Augmentierende Pfade
Ein augmentierender Pfad beginnt und endet an nicht zugeordneten Knoten und alterniert: nicht zugeordnete Kante, zugeordnete Kante, nicht zugeordnete Kante, … Da er mit einer nicht zugeordneten Kante beginnt und endet, hat er immer genau eine nicht zugeordnete Kante mehr als zugeordnete.
Warum das Umschalten hilft
Das Umschalten des Zustands zugeordnet/nicht zugeordnet für jede Kante auf dem augmentierenden Pfad verwandelt beide Endpunkte in zugeordnete Knoten, während jeder innere Knoten zugeordnet bleibt (nur mit einem anderen Nachbarn). Der Nettoeffekt ist +1 zur Matching-Größe. Ein Matching ist genau dann maximal, wenn kein augmentierender Pfad mehr existiert — dies ist das Lemma von Berge.

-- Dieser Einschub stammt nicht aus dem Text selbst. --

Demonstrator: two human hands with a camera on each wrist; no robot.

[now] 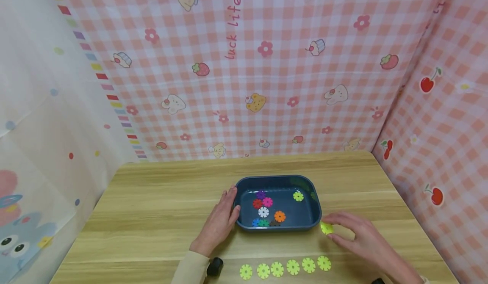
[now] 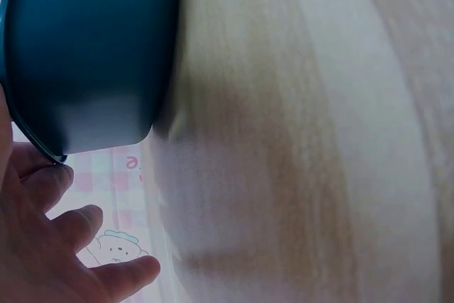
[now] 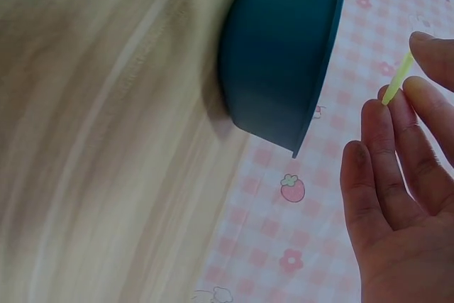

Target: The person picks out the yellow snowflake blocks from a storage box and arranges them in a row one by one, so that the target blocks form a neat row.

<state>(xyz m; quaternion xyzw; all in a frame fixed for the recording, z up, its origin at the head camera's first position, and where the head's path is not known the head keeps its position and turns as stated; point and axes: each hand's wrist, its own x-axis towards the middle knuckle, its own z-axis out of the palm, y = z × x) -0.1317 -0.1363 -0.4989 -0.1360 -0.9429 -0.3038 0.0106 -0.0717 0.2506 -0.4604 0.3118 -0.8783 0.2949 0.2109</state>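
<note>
A dark blue rectangular tub (image 1: 277, 228) stands on the table, holding several small notched plastic discs in mixed colours, among them a white disc (image 1: 263, 212), an orange disc (image 1: 280, 216) and a yellow-green disc (image 1: 298, 196). My left hand (image 1: 216, 224) rests against the tub's left end, its fingers fairly straight and touching the rim. Just off the tub's front right corner, my right hand (image 1: 356, 235) pinches another yellow-green disc (image 3: 399, 79) between thumb and fingers. In the right wrist view that disc is seen edge-on, apart from the tub wall (image 3: 280, 54).
Along the front of the wooden table (image 1: 160, 220) lies a row of several yellow-green discs (image 1: 277, 269). Checked cloth (image 1: 244, 85) hangs behind the table and to its right; a pale printed cloth (image 1: 42, 106) hangs on the left.
</note>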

Komplexität von Hopcroft–Karp
Die Suche nach einem einzigen augmentierenden Pfad mit einem DFS von jedem nicht zugeordneten Knoten kostet O(E), und es können bis zu V Suchen nötig sein, was insgesamt O(V·E) ergibt. Hopcroft–Karp findet stattdessen pro Phase eine maximale Menge kürzester, knotendisjunkter augmentierender Pfade (ein BFS zur Bestimmung der kürzesten Pfadlänge, dann DFS zur Extraktion disjunkter Pfade), wodurch nur O(√V) Phasen nötig sind — insgesamt O(E√V).
Satz von König
In jedem bipartiten Graphen entspricht die Größe des maximalen Matchings der Größe der minimalen Knotenüberdeckung (der kleinsten Knotenmenge, die jede Kante berührt). Diese Dualität, bekannt als Satz von König, verbindet Matching und Überdeckung direkt und liegt vielen Ergebnissen der kombinatorischen Optimierung zugrunde.